● **Instructions to follow**
Lift out, unaltered, the lines of the material below between the line holding "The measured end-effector" and the line holding "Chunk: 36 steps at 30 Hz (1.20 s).", counting both.

● **Data under study**
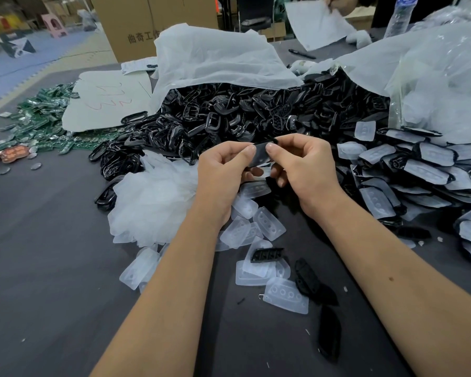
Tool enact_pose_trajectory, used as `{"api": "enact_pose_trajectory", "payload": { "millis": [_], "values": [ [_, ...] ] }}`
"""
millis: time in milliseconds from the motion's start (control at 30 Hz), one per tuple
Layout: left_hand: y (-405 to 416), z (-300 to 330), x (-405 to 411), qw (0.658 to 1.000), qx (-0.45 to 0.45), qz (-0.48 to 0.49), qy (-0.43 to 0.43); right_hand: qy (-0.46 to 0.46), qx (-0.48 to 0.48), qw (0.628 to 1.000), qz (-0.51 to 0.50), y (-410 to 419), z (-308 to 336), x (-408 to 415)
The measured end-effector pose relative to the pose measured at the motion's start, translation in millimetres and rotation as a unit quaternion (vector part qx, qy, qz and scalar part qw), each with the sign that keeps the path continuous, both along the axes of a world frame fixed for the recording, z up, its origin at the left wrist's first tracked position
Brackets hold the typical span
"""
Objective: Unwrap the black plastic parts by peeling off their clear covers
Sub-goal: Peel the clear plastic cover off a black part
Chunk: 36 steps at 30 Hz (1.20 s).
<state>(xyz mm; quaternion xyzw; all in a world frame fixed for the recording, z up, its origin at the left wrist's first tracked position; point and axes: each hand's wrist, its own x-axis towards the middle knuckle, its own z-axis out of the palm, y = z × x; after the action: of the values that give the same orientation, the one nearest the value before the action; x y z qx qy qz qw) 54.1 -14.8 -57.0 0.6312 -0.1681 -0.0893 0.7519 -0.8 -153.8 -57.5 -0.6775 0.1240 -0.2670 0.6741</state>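
Left hand (226, 164) pinches one end of the black part (263, 153), right hand (299, 161) the other: both grips closed on it, thumbs on top (likely working the clear cover loose). Part held above the counter (52, 254), long axis running left-right, slightly tilted.

Two hands (223, 164) — one water bottle (399, 16), one pen (301, 53); black parts (229, 115) too heaped to count.
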Motion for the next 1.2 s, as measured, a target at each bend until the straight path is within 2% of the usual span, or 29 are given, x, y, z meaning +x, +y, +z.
{"api": "enact_pose_trajectory", "payload": {
  "millis": [633, 1200],
  "values": [
    [-1.3, 2.6, -1.8, 1.000, 0.004, -0.002, 0.018, -0.008, -0.067, 0.998, 0.013, 4.3, 0.5, -3.1],
    [-0.2, 5.0, -1.7, 0.999, 0.010, 0.015, 0.033, -0.009, -0.026, 0.999, 0.031, 4.7, 1.0, -1.0]
  ]
}}
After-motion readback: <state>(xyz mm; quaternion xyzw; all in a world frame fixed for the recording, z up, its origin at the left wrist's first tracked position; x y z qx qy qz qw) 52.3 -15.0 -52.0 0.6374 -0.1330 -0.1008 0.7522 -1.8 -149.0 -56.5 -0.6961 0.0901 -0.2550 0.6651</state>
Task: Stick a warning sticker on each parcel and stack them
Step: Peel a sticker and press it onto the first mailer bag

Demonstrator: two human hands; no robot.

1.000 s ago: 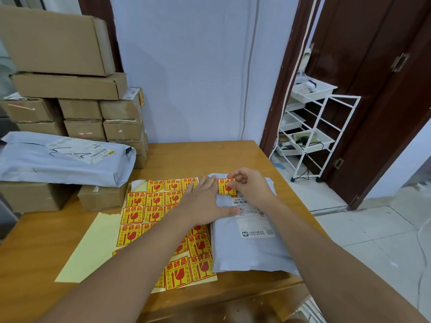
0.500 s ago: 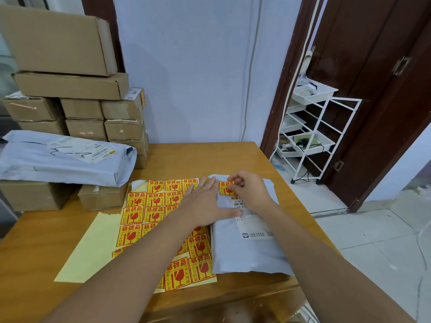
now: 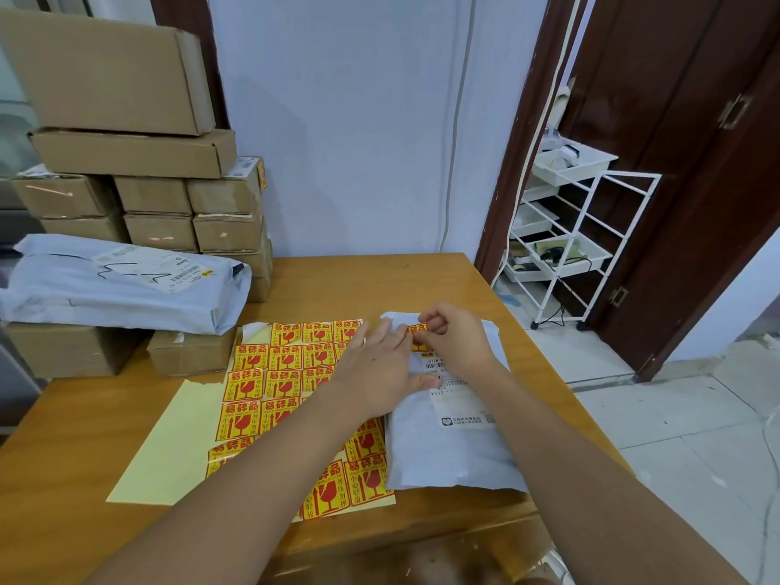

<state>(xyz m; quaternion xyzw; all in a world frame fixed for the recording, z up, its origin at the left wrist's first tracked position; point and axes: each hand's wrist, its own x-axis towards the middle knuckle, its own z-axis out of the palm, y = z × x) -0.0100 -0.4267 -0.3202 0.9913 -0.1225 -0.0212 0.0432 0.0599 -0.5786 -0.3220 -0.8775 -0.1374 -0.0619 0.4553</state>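
Observation:
A grey mailer parcel [image 3: 447, 453] with a white shipping label lies flat at the table's right side. My left hand [image 3: 380, 373] presses on its left part with straight fingers. My right hand [image 3: 458, 337] pinches a yellow and red warning sticker [image 3: 418, 333] at the parcel's top, above the label. A sheet of warning stickers [image 3: 270, 382] on yellow backing lies to the left of the parcel, partly under my left arm.
At the back left stand stacked cardboard boxes [image 3: 139, 162], with another grey mailer [image 3: 114, 285] lying on lower boxes. The wooden table [image 3: 358, 285] ends at the right, beside a white wire rack [image 3: 578, 230] and a dark door.
The right hand has shifted slightly with the sticker near the parcel's top edge. My left hand stays flat on the parcel.

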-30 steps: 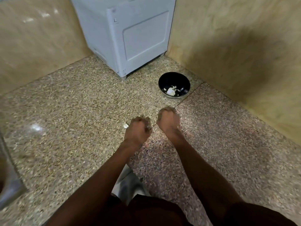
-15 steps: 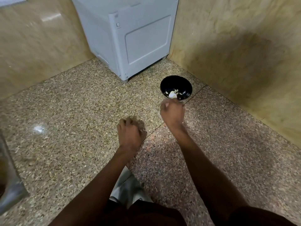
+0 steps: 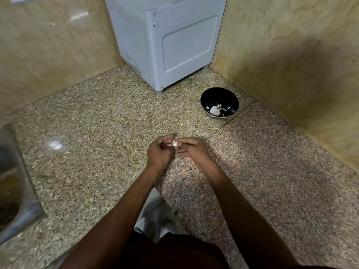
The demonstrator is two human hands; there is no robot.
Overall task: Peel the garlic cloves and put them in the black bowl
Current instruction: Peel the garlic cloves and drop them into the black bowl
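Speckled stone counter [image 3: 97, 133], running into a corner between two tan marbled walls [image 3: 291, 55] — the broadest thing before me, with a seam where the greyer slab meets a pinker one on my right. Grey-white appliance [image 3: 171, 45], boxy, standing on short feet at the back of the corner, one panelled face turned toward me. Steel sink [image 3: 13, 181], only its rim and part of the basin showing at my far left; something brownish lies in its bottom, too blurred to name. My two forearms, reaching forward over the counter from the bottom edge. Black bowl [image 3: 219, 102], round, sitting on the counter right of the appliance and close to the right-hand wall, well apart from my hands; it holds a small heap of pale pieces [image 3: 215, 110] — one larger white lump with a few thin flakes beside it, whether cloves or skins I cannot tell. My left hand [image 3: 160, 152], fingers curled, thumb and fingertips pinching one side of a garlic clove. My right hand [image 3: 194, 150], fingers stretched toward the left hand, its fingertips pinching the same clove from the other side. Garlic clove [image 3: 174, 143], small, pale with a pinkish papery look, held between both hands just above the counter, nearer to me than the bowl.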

● **Response area**
The measured end-effector pose relative to the pose measured at the motion's start, translation in millimetres and rotation as a unit quaternion (vector part qx, qy, qz and scalar part qw), each with the sign that keeps the path continuous, both along the axes of a world frame fixed for the recording, z up, its origin at the left wrist's first tracked position
Brackets hold the typical span
"""
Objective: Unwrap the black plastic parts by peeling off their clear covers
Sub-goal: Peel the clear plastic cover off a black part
Chunk: 36 steps at 30 Hz (1.20 s).

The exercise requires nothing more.